Whether to shut down the Guantanamo Bay detention camp was very much a policy debate in the US. The Bush administration moved prisoners captured in Afghanistan into Guantanamo and asserted that detainees, who were classified as "enemy combatants", were not entitled to any of the protections of the Geneva Conventions.

After the invasion of Iraq in 2003, the Americans commandeered Baghdad's Abu Ghraib prison, where they kept suspected insurgents. By early 2004, accounts surfaced of physical, psychological and sexual abuse of prisoners. Photographs were released showing naked inmates stacked onto a pile; others showed inmates being threatened by guard dogs.

Both Abu Ghraib and Guantanamo became synonymous with the torture and abuse of prisoners, leading to the decline of America's moral authority.

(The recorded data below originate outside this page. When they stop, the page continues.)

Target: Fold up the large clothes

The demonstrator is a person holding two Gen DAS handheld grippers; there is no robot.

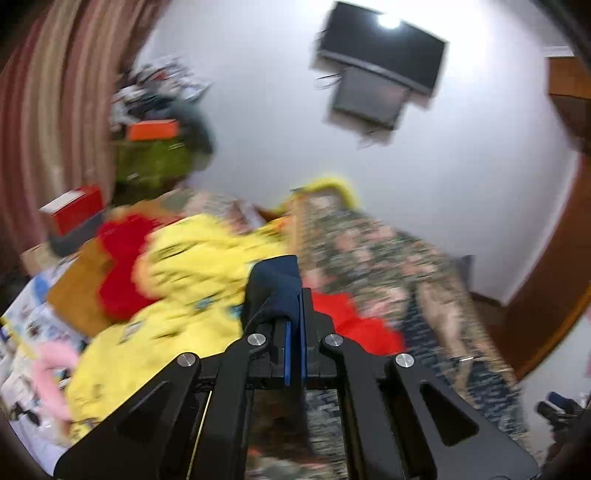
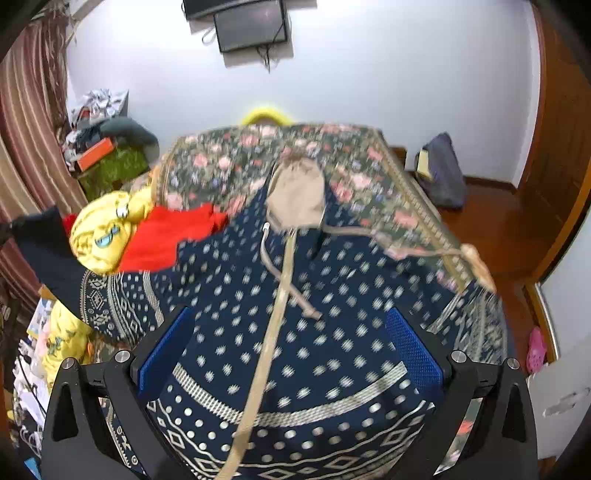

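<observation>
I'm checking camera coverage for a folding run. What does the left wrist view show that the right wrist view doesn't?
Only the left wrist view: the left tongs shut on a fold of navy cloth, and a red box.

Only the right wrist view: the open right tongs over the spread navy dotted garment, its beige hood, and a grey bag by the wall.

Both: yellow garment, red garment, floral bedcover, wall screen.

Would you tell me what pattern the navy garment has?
White dots and geometric bands on the navy garment; right wrist view.
</observation>
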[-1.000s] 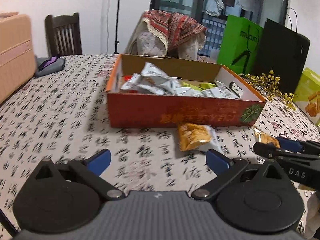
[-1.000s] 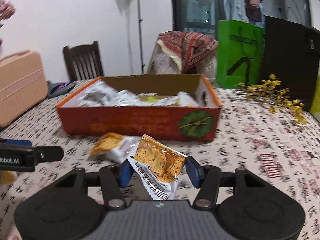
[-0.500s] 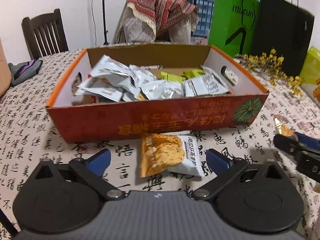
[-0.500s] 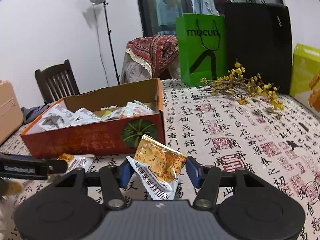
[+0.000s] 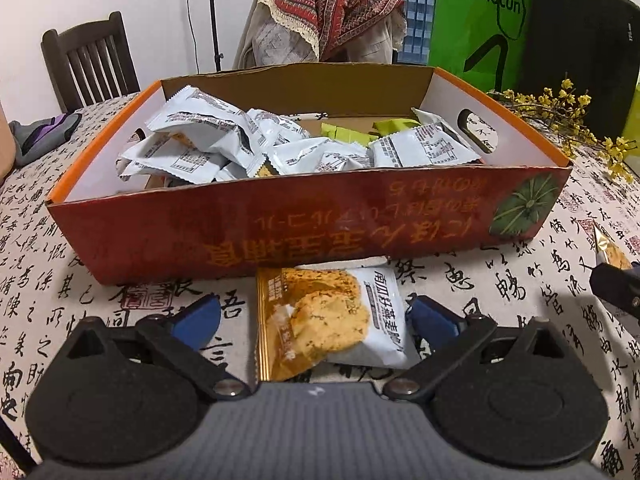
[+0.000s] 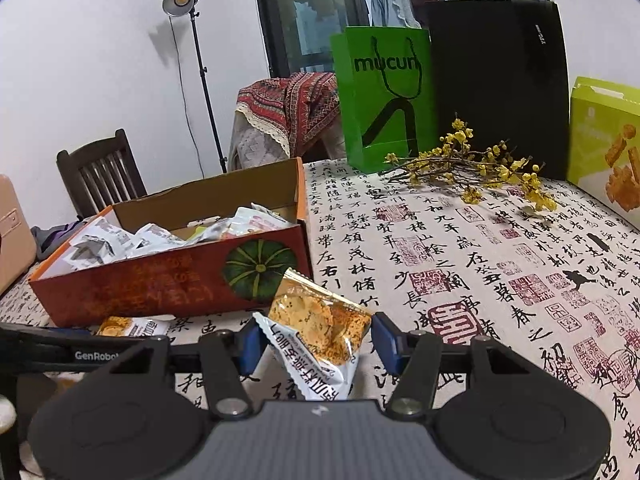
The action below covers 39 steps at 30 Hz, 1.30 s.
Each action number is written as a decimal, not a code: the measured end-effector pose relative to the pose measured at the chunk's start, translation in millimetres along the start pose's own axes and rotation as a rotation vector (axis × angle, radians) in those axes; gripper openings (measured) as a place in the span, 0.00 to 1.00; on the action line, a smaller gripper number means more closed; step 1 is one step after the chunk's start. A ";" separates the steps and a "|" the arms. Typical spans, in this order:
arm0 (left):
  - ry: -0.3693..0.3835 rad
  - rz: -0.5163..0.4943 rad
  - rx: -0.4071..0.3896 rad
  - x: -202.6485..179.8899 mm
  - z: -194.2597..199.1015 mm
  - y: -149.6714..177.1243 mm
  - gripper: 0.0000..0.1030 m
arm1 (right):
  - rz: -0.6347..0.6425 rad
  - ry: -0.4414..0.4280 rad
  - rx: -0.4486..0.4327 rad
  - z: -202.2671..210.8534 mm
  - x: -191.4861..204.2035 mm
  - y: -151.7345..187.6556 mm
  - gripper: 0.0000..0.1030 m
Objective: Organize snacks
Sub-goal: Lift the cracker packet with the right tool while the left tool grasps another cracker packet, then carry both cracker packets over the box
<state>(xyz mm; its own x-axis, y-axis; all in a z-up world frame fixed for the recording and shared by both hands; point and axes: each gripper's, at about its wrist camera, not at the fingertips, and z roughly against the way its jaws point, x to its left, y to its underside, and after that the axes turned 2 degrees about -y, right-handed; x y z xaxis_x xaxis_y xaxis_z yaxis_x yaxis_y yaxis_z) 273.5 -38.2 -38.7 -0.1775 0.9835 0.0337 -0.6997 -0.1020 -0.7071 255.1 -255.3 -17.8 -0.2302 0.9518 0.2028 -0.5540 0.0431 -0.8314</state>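
Orange box (image 5: 312,220) mostly filled; my right jaws grip one packet (image 6: 320,332), left jaws open astride last packet (image 5: 328,316) on tabletop (image 5: 520,288).

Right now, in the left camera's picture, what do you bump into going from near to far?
Left tongs → cookie packet on the tablecloth → orange box of snacks → draped chair.

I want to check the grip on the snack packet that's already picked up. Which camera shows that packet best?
The right wrist view: the held snack packet fills the middle, between the right gripper's blue pads. The left wrist view shows only its gold corner at the right edge, above that gripper's tip.
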 end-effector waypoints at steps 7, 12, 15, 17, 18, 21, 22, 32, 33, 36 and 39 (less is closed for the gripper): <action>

Abu Ghraib was closed in 2006.

To restore America's international image, many demanded the closing of Guantanamo's detention facilities. Both the Democratic and Republican presidential candidates called for this.

Under Obama's executive order, the Guantanamo facilities have to close by January 22, 2010.

This means that the 245 or so inmates there have to be released or moved. The US itself is unwilling to take any of them, even ones that it considers to no longer be a threat. Instead, it has been calling on other countries to take them.

Among the inmates were 17 Chin-ese nationals, Muslims from a Turkic ethnic group known as Uighurs, who live in Xinjiang, in western China.

The 17 Uighurs were among 22 captured by US forces in Afghanistan and Pakistan in 2001 and taken to Guantanamo. After years of confinement, the US government determined the Uighurs were not 'enemy combatants' and cleared them for release.

However, the US would not take them and rejected the option of sending them back to China for fear that they may be subject to persecution. So Washington had to ask other countries to take them.

In 2006, Albania accepted five. Beijing denounced the transfer as a violation of international law, saying that they should have been returned to China. That still left the problem of the 17 remaining Uighurs unresolved.

While all Guantanamo detainees have to be released or transferred by January 2010, there is a different deadline where the Uighurs are concerned.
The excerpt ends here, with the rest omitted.